■ EXERCISE BRIEF ■
A full, word-for-word copy of the listing below is needed; leave the images out of it.

■ INFORMATION PROVIDED ■
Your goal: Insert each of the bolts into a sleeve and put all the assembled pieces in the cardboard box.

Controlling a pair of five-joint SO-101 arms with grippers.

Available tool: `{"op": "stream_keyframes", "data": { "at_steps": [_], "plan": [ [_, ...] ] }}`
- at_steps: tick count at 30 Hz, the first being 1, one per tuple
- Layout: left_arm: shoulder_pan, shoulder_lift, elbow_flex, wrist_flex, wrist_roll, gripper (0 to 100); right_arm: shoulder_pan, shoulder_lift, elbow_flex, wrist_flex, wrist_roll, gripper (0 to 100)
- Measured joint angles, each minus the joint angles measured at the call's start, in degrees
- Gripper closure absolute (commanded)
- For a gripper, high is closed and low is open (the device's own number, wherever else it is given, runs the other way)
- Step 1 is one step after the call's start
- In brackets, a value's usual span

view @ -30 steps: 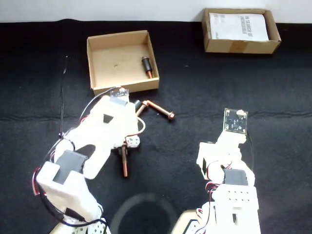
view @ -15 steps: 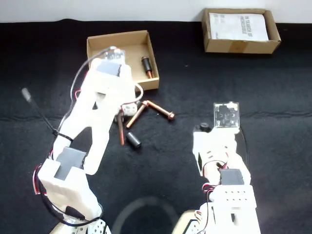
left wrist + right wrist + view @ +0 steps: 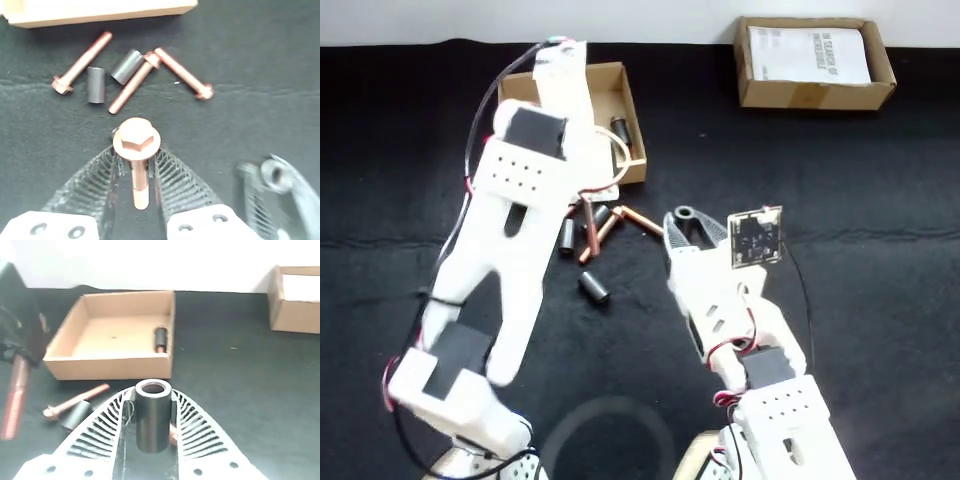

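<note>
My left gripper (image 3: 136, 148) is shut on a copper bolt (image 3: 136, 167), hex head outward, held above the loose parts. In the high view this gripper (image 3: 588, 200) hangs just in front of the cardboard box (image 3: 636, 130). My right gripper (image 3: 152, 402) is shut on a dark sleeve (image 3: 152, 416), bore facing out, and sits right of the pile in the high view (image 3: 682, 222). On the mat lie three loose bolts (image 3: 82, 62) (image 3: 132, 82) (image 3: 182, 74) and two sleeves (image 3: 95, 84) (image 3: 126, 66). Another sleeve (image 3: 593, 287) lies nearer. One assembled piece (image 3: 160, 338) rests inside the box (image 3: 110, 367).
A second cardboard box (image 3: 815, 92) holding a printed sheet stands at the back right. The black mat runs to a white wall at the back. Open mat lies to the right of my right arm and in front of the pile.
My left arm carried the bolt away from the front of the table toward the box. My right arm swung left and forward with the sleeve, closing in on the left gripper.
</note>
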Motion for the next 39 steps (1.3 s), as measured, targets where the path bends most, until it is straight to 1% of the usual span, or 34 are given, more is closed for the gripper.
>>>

■ OUTPUT FOR THIS EXERCISE ■
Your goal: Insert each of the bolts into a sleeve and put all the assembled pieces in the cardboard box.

Controlling a pair of five-joint SO-101 arms with grippers.

Available tool: `{"op": "stream_keyframes", "data": { "at_steps": [_], "plan": [ [_, ...] ] }}`
- at_steps: tick count at 30 Hz, the first being 1, one per tuple
- Layout: left_arm: shoulder_pan, shoulder_lift, elbow_flex, wrist_flex, wrist_roll, gripper (0 to 100); right_arm: shoulder_pan, shoulder_lift, elbow_flex, wrist_flex, wrist_roll, gripper (0 to 100)
- Measured joint angles, each minus the joint angles measured at the call's start, in degrees
- Gripper closure absolute (commanded)
- For a gripper, high is closed and low is open (the device's own number, wherever else it is given, runs the other way)
- Step 1 is one step after the call's start
- In brackets, a value's usual span

view @ -30 steps: 
view @ -15 steps: 
left wrist + right wrist + view @ +0 steps: 

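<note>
My left gripper (image 3: 136, 148) is shut on a copper bolt (image 3: 136, 167), hex head outward, held above the loose parts. In the high view this gripper (image 3: 588, 200) hangs just in front of the cardboard box (image 3: 636, 130). My right gripper (image 3: 152, 402) is shut on a dark sleeve (image 3: 152, 416), bore facing out, and sits right of the pile in the high view (image 3: 682, 222). On the mat lie three loose bolts (image 3: 82, 62) (image 3: 132, 82) (image 3: 182, 74) and two sleeves (image 3: 95, 84) (image 3: 126, 66). Another sleeve (image 3: 593, 287) lies nearer. One assembled piece (image 3: 160, 338) rests inside the box (image 3: 110, 367).
A second cardboard box (image 3: 815, 92) holding a printed sheet stands at the back right. The black mat runs to a white wall at the back. Open mat lies to the right of my right arm and in front of the pile.
My left arm carried the bolt away from the front of the table toward the box. My right arm swung left and forward with the sleeve, closing in on the left gripper.
</note>
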Motion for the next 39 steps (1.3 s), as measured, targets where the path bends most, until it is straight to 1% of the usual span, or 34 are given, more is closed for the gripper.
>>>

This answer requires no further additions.